__ACTIVITY__:
Print, exactly as they stand, the lines below from the one that has "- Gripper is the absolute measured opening" to the one that has "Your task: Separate", inclusive, leaving out the pictures.
++++++++
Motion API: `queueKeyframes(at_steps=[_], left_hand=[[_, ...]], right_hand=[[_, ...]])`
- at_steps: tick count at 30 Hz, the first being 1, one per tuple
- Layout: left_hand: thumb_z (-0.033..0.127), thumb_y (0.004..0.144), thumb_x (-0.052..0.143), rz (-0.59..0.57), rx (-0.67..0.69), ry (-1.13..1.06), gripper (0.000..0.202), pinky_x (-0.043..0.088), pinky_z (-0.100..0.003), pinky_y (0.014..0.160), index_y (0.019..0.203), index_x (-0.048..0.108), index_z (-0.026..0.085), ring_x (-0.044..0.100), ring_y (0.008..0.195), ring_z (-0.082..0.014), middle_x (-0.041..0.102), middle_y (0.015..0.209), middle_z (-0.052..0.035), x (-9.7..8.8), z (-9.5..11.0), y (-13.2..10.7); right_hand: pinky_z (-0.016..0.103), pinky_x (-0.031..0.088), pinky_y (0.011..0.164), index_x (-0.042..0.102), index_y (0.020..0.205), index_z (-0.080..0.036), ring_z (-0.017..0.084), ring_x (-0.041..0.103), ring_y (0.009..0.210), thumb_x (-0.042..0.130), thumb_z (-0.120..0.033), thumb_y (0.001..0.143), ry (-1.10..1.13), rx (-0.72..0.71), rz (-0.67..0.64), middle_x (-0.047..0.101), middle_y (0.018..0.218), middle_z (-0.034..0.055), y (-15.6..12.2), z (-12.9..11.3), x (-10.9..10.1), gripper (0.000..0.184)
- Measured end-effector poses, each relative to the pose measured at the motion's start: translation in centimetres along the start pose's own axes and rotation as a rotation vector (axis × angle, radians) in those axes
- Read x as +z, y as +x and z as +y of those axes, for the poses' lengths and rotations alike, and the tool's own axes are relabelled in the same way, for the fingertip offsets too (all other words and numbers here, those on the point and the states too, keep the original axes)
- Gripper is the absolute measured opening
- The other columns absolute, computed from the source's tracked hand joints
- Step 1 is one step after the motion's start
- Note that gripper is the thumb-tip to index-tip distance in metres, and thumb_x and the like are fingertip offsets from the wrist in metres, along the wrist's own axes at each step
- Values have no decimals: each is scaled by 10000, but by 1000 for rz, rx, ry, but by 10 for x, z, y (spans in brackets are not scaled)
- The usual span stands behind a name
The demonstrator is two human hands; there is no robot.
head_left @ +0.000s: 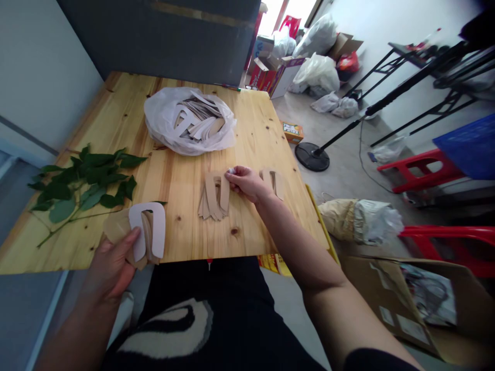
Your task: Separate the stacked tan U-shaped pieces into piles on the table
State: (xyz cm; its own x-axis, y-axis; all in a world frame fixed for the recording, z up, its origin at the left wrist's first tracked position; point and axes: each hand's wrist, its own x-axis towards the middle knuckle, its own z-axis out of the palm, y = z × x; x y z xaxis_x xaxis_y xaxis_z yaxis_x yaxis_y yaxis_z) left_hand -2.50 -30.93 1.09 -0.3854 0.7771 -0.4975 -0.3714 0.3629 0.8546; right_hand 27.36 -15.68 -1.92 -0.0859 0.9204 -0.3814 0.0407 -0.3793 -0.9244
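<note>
1. Nearest, the fingers of the left hand clasped one bundle of cutouts, a white one on top, at the worktop edge.
2. The right hand had its fingers pinching a second, fanned brown pile; a third pile lay just right of them.
3. One leafy branch lay left of those fingers.
4. Farthest, one plastic bag held many more cutouts.

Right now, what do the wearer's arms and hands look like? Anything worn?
Left hand and right hand are bare: no gloves, rings or watch visible. Forearms uncovered; a dark sleeve edge shows on the right upper arm.
</note>
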Motion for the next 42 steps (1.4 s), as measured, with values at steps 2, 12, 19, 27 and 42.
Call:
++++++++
__EXERCISE SOLUTION__:
- Gripper is the absolute measured opening
- The other columns absolute, computed from the source's tracked hand joints
- Step 1 is one step after the motion's start
- Note that gripper is the thumb-tip to index-tip distance in metres, and thumb_x and the like are fingertip offsets from the wrist in metres, along the wrist's own axes at each step
- Values have no decimals: each is scaled by 10000, but by 1000 for rz, rx, ry, but by 10 for x, z, y (spans in brackets are not scaled)
- The usual span stands behind a name
The demonstrator is two human hands; there is no robot.
head_left @ +0.000s: 
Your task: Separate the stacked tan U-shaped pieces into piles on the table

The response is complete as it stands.